> ASSIGNMENT
From the data that follows, copy every line with the string "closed".

***** SOURCE DATA *****

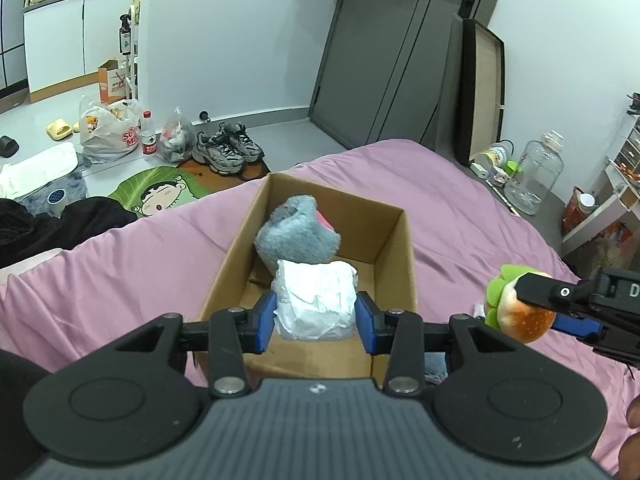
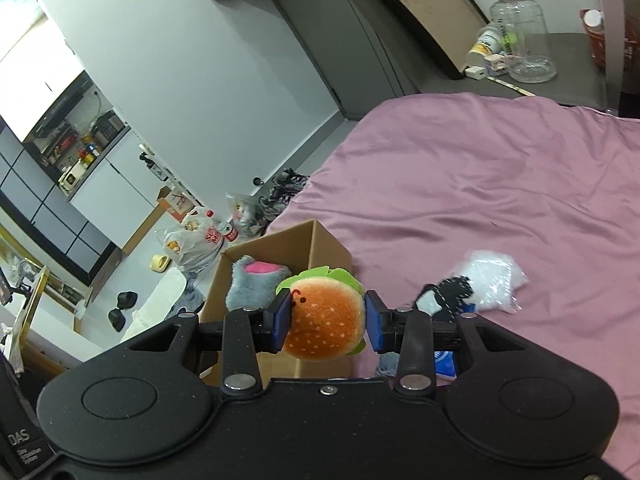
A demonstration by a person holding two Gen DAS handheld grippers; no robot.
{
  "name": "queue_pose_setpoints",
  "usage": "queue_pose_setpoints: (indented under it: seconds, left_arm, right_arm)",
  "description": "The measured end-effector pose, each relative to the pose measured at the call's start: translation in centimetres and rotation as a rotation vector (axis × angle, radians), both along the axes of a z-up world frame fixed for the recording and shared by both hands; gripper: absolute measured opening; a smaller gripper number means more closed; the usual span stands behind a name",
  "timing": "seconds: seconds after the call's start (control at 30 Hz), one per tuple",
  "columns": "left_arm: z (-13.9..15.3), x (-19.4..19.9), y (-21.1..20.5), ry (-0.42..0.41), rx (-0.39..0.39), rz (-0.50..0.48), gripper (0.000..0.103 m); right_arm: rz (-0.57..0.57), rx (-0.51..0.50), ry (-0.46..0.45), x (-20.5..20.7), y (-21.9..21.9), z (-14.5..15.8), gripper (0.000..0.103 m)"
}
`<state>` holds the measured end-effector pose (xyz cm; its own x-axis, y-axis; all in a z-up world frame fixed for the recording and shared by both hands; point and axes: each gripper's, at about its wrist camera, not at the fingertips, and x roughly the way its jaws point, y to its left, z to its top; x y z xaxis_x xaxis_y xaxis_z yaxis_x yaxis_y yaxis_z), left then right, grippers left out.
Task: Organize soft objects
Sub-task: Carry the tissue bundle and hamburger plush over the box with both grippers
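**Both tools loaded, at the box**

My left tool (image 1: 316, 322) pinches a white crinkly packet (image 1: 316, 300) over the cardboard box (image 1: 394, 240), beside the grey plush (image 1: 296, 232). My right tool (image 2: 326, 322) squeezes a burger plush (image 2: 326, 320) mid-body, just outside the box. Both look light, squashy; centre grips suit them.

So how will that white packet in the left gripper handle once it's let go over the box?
The white packet looks crinkled and soft, so it probably squashes rather than slips. It seems light, and should flop beside the grey plush in the box without rolling.
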<state>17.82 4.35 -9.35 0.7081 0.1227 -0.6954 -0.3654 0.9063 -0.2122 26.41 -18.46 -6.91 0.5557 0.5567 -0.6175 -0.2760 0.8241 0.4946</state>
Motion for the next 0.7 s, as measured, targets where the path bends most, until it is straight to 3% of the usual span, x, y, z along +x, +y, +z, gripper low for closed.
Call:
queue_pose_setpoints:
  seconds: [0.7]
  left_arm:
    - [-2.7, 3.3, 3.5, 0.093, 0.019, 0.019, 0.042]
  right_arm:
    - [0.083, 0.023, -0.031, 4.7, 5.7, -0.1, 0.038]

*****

> SOLUTION FOR THIS TASK
  "description": "The measured end-effector pose, each relative to the pose measured at the call's start: translation in centimetres and rotation as a rotation vector (axis × angle, radians), both along the axes of a z-up world frame fixed for the recording and shared by both hands; gripper: absolute measured opening; a smaller gripper number means more closed; the usual span stands behind a name",
Motion for the next 0.7 s, as measured, targets where the path bends most, until it is straight to 3% of the usual span, x, y, z along +x, +y, +z, gripper low for closed.

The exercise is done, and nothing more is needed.